A total of 80 SOT recipients completed a two‐dose regimen with severe acute respiratory syndrome coronavirus 2 (SARS‐CoV‐2) messenger RNA vaccine. Only 35.0% (n = 28) were able to mount a positive IgG immune response 6 weeks after the second dose of vaccine.

Conclusion

This emphasizes that SOT recipients need continued use of personal protective measures. Future studies need to closely examine the cellular immune response in patients with compromised antibody response to Covid‐19 vaccination.

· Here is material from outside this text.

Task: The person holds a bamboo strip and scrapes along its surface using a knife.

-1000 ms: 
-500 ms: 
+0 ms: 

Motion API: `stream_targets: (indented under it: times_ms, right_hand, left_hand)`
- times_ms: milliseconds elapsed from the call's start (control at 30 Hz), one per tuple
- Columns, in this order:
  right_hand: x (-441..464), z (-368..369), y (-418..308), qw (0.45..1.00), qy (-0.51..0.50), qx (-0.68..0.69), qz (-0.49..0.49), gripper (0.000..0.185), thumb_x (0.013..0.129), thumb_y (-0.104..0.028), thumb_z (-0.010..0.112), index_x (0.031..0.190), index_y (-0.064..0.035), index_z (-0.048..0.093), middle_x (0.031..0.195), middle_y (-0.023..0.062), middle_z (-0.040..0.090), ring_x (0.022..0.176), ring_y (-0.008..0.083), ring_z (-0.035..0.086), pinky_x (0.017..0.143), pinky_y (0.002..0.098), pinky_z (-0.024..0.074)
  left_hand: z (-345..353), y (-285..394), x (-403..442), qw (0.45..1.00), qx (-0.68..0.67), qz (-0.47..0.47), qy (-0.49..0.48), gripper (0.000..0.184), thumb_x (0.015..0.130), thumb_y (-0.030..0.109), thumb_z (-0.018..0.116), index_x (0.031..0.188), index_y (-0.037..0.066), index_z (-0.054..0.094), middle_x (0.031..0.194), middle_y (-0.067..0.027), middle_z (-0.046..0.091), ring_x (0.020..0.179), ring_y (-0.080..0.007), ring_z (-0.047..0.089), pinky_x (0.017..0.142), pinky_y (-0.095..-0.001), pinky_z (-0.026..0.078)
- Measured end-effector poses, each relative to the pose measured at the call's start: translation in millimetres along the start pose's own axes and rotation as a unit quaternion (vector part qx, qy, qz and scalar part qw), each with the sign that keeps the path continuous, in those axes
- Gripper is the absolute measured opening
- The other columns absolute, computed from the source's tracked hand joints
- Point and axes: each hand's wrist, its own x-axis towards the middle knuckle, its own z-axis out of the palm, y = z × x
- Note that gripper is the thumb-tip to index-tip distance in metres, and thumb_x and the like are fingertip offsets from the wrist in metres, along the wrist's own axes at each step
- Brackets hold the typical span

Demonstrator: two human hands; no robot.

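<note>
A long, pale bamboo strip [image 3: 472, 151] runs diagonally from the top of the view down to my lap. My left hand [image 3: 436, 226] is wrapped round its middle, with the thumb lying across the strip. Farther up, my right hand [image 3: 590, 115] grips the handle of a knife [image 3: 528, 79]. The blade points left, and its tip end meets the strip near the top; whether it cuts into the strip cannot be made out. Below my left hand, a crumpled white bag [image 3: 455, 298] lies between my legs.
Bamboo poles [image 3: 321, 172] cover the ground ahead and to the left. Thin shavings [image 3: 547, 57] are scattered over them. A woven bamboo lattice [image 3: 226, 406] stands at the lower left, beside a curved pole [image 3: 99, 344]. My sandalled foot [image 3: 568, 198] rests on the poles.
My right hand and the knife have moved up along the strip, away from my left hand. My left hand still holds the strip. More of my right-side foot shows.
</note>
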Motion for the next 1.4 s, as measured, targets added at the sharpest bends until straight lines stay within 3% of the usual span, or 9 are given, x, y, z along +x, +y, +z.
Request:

Keywords: Covid‐19, immune response, solid organ transplant recipient, vaccine


Dear Editor,

The severe acute respiratory syndrome coronavirus 2 (SARS‐CoV‐2) spike messenger RNA (mRNA) vaccines are reported to prevent Covid‐19 in 94%–95% of adults after a two‐dose regimen [1, 2]. However, the immunogenicity in solid organ transplant (SOT) recipients is currently unknown.

As a result of lifelong immunosuppressive treatment, SOT recipients are at a higher risk of severe infections, including Covid‐19 [3, 4].

The immunosuppressive treatment affects both the humoral and cellular immune responses with an expected reduced immune response to the Covid‐19 vaccine in SOT recipients, as has been previously observed following influenza and pneumococcal vaccination [5, 6]. Previous studies have shown that SOT recipients have a decreased or no immune response following Covid‐19 infection [3, 7, 8]. In addition, less than 17% had detectable SARS‐CoV‐2 antibodies after the first dose of the mRNA vaccine was administrated, which increased to 54%, weeks following the second vaccine dose [9, 10, 11]. It is currently not well described whether a two‐dose regimen of a Covid‐19 vaccine is sufficient to elicit an immune response in SOT recipients.

Our aim was to investigate the cellular and humoral immune responses in SOT recipients following a two‐dose regimen of Covid‐19 vaccination.

All SOT recipients (≥18 years of age) from the Region of Southern Denmark were invited to participate in the study since 29 January 2021 (Danish Ethical Committee, record No. 77786). All the participants received vaccination as part of the national Covid‐19 vaccination program, and the SOT recipients were identified as a prioritized target group.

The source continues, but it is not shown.